» ACTIVITY
From the entries below, gather each line containing the word "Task".

╭─ STUDY MATERIAL

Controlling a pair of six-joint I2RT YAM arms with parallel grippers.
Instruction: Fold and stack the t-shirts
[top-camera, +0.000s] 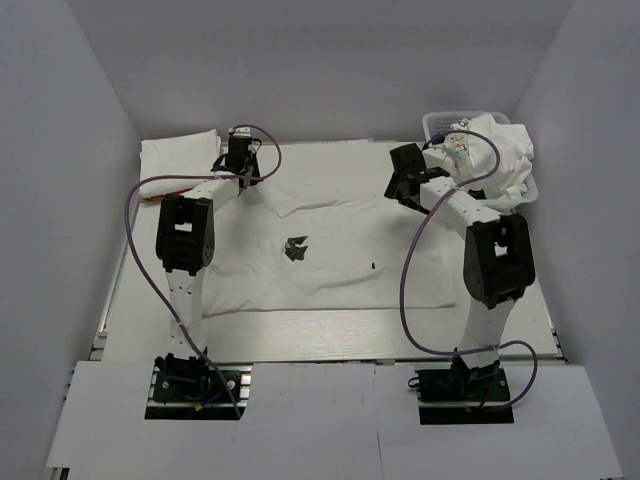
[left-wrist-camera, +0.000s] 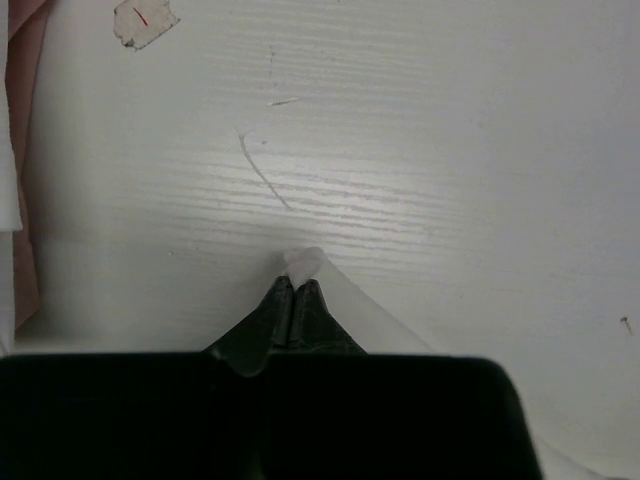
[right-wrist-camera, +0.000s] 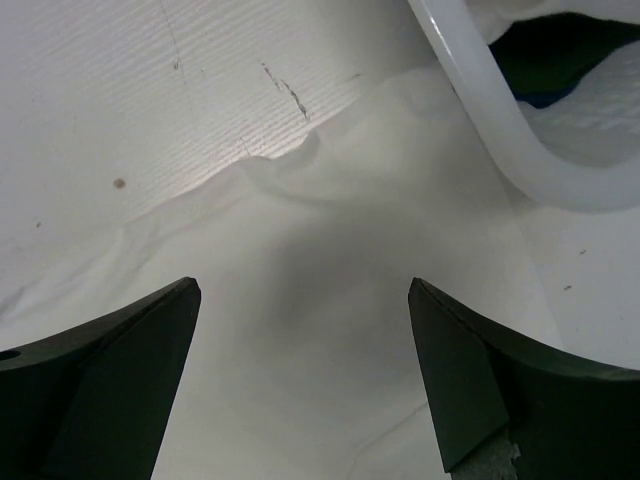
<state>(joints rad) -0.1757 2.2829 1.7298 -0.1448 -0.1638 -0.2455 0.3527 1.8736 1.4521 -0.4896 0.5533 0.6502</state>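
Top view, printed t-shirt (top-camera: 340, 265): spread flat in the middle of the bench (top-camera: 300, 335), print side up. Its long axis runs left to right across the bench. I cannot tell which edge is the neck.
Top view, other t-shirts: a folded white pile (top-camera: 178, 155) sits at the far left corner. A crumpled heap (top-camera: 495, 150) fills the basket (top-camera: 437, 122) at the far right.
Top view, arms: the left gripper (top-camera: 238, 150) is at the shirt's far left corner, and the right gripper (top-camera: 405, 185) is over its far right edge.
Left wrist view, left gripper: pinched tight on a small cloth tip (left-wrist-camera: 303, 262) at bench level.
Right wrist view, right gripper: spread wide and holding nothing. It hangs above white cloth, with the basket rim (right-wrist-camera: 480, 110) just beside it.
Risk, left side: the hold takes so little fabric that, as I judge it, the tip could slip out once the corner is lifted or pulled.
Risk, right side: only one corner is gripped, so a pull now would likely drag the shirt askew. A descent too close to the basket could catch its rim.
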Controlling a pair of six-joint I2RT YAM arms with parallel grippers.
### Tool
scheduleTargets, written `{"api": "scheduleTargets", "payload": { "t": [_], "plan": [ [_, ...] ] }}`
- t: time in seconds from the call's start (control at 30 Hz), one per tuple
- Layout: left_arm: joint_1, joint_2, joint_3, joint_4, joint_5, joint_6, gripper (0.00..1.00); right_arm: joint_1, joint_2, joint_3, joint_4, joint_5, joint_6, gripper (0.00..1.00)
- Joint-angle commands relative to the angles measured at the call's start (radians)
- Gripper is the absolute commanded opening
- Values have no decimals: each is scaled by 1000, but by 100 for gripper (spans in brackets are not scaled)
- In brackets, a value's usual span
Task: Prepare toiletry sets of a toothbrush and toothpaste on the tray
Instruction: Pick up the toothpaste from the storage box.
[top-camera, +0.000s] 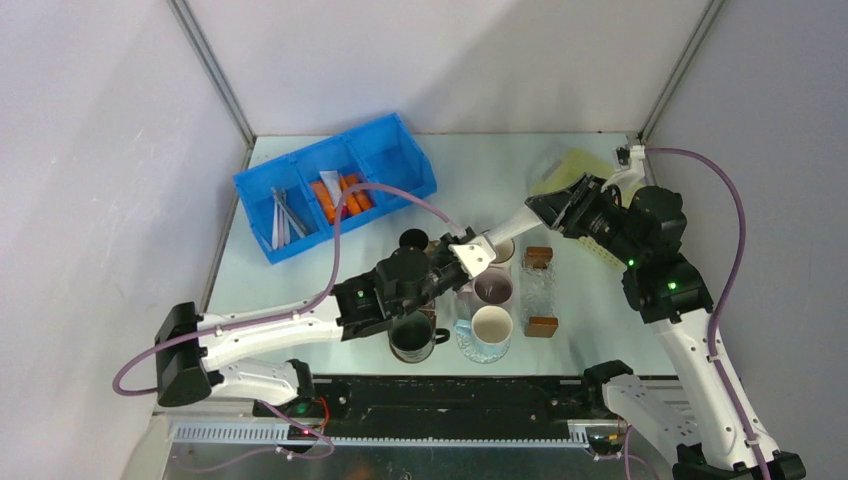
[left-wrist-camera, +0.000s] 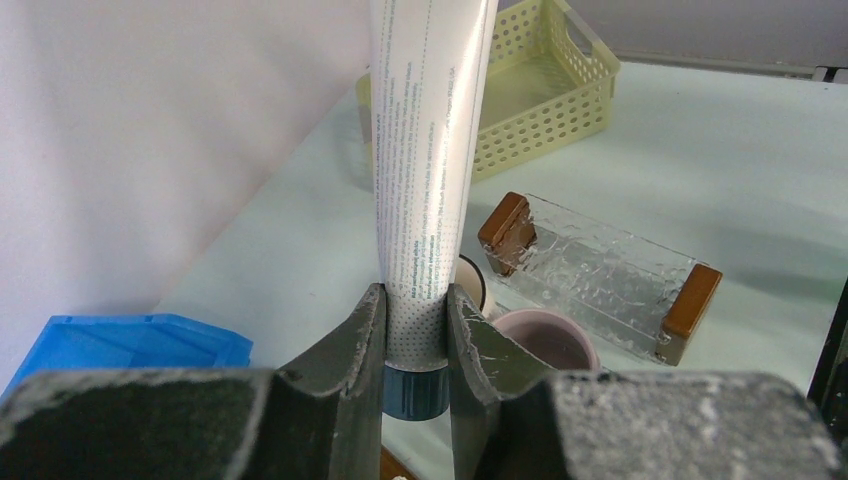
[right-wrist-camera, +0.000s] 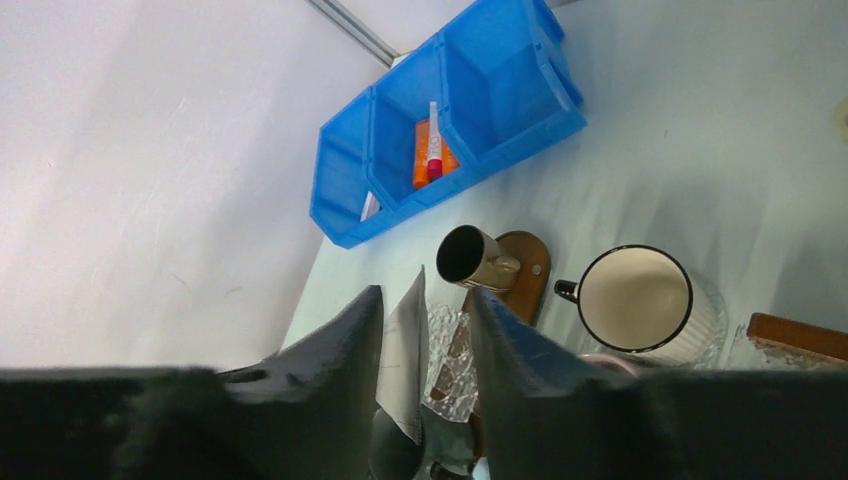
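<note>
A white toothpaste tube (top-camera: 505, 232) hangs in the air between the two arms, above the mugs. My left gripper (top-camera: 462, 255) is shut on it just above its dark cap, and the tube (left-wrist-camera: 430, 150) rises from between the fingers (left-wrist-camera: 415, 300). My right gripper (top-camera: 545, 208) is at the tube's flat end (right-wrist-camera: 405, 350). That end lies against one finger with a gap to the other, so the jaws (right-wrist-camera: 425, 300) are open. Orange toothpaste tubes (top-camera: 338, 197) and toothbrushes (top-camera: 285, 215) lie in the blue bin (top-camera: 400, 150). The pale yellow perforated tray (top-camera: 575, 170) stands at the back right.
Below the tube stand a dark mug (top-camera: 412, 335), a white mug (top-camera: 490, 328) and a pink mug (top-camera: 493, 288). A clear box with brown ends (top-camera: 540, 290) lies to their right. A black-rimmed cream mug (right-wrist-camera: 635, 298) and a metal cup (right-wrist-camera: 470, 258) are close under the right gripper.
</note>
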Motion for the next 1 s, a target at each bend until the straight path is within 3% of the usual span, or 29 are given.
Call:
{"api": "scheduleTargets", "payload": {
  "t": [0.0,0.13,0.2,0.33,0.53,0.67,0.8,0.97],
  "plan": [
    [-10,10,62,84,-21,23,0,4,-10,-4,51,-45,-1,31],
    [-10,15,60,77,-26,21,7,1,-30,-4,49,-37,-24,6],
    [-10,16,56,74,-31,20,13,-3,-39,-4,47,-29,-39,0],
    [-10,8,48,67,-57,18,30,-16,-60,-4,34,-13,-81,0],
    [-10,-18,26,59,-101,8,69,-46,-84,-3,15,3,-128,0],
    [-10,-46,13,48,-137,2,85,-52,-104,-3,0,50,-173,0],
    [-9,-78,3,25,-186,-12,98,-53,-122,-4,-19,113,-224,0],
    [5,-109,5,-48,-253,-62,100,-53,-132,-4,-45,219,-314,0]
  ]
}}
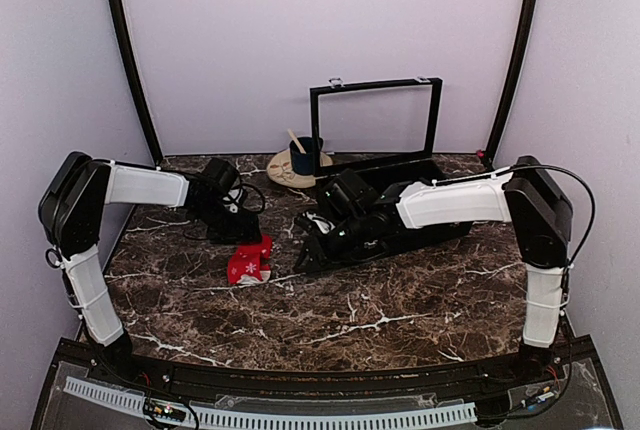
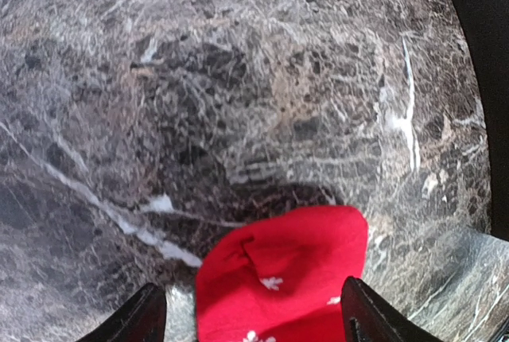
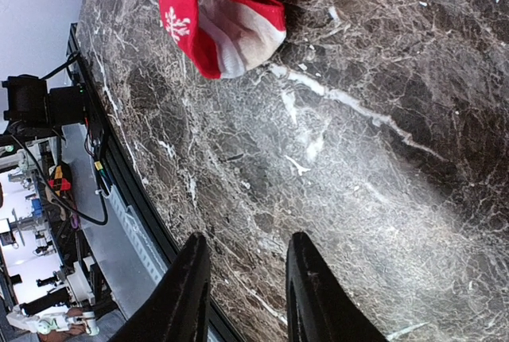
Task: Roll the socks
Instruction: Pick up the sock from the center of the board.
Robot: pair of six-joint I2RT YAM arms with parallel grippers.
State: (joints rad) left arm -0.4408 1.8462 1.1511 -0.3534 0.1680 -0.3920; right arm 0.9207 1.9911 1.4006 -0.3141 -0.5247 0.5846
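Observation:
The socks [image 1: 250, 261] lie as a small red bundle with white snowflake marks on the dark marble table [image 1: 380, 300], left of centre. My left gripper [image 1: 246, 237] hangs right over them. In the left wrist view its jaws are open and straddle the red fabric [image 2: 285, 278], and the left fingertip [image 2: 145, 314] is clear of it. My right gripper [image 1: 305, 253] sits low just right of the socks. Its jaws are partly open with only bare marble between them [image 3: 242, 240]. The socks' white-lined cuff [image 3: 219, 20] faces it from a short way off.
A black box [image 1: 400, 212] lies behind the right arm, its open lid frame [image 1: 375, 120] standing upright at the back. A dark blue mug [image 1: 305, 156] on a beige saucer [image 1: 283, 172] is at the back centre. The table's near edge [image 3: 139, 199] runs close to the right fingers.

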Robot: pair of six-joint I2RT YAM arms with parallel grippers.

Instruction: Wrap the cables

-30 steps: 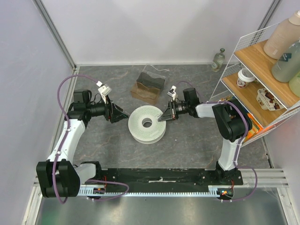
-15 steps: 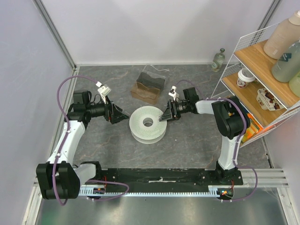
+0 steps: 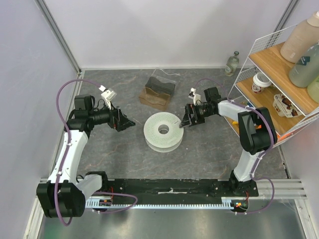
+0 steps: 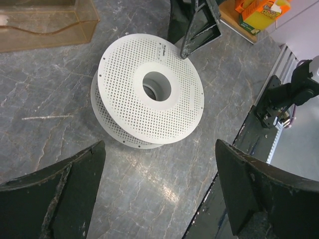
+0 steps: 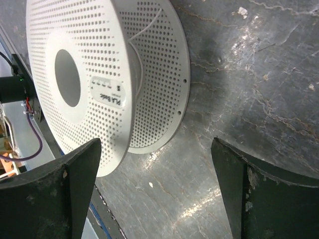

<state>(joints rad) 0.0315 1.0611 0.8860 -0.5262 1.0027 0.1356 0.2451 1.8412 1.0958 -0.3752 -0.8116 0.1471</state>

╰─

» OUTPUT
Task: Prepare toiletry sets of a toothbrush and toothpaste on the tray
Task: Roll the socks

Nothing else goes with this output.